I'd say this is a candidate for 1+N machines. 1 machine to run the database if possible, and N machines to run the huge number of processes/tasks/threads needed to handle all those people that will be clicking at the same time.
First, off, build your apache/php boxes lean, without a lot of crapola running on them, and give them lots of memory. A typical Dual III box will not hit 50% CPU usage until it has well over 300 or so active database connections going at once.
You might want to look at disabling keep alive and configuring apache for a max number on each box that keeps it from starving the database server.
If you can go up to a Quad PIII Xeon or Dual AMD TBird, or multiway SGI/IBM/HP/Sun iron, then it make make more sense for long term maintainability to put it on one very hardy box.

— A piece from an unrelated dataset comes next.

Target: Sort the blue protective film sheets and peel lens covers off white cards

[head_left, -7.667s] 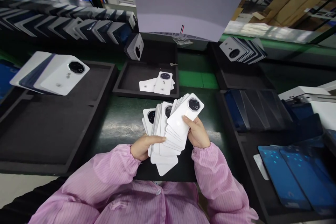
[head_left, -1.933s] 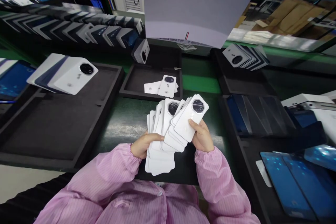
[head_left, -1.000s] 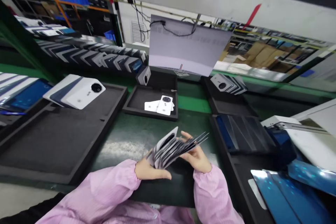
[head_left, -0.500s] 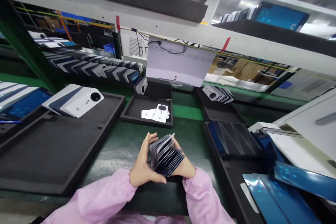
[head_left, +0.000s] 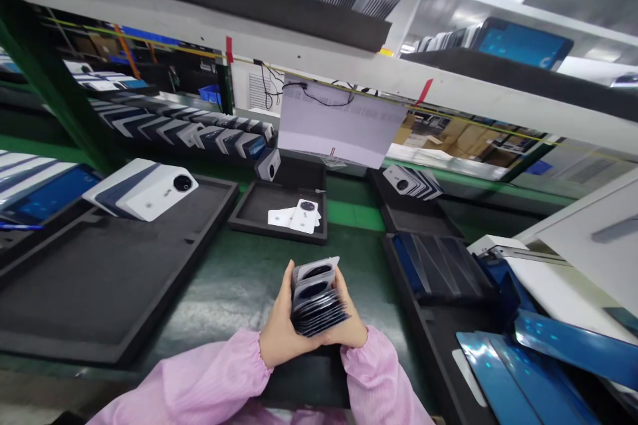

Stay away from frills, go for memory and I/O bandwidth appropriately.
With apache configured to NOT have keep alive on, it should allow everyone to get a daemon almost all the time, since most people only click every few seconds.
Have you (the original author) modeled your user actions over time, average time between page views and such? That's really necessary to see if you can handle the load on one machine. If you click a page every three seconds or every twenty seconds, that's a big difference.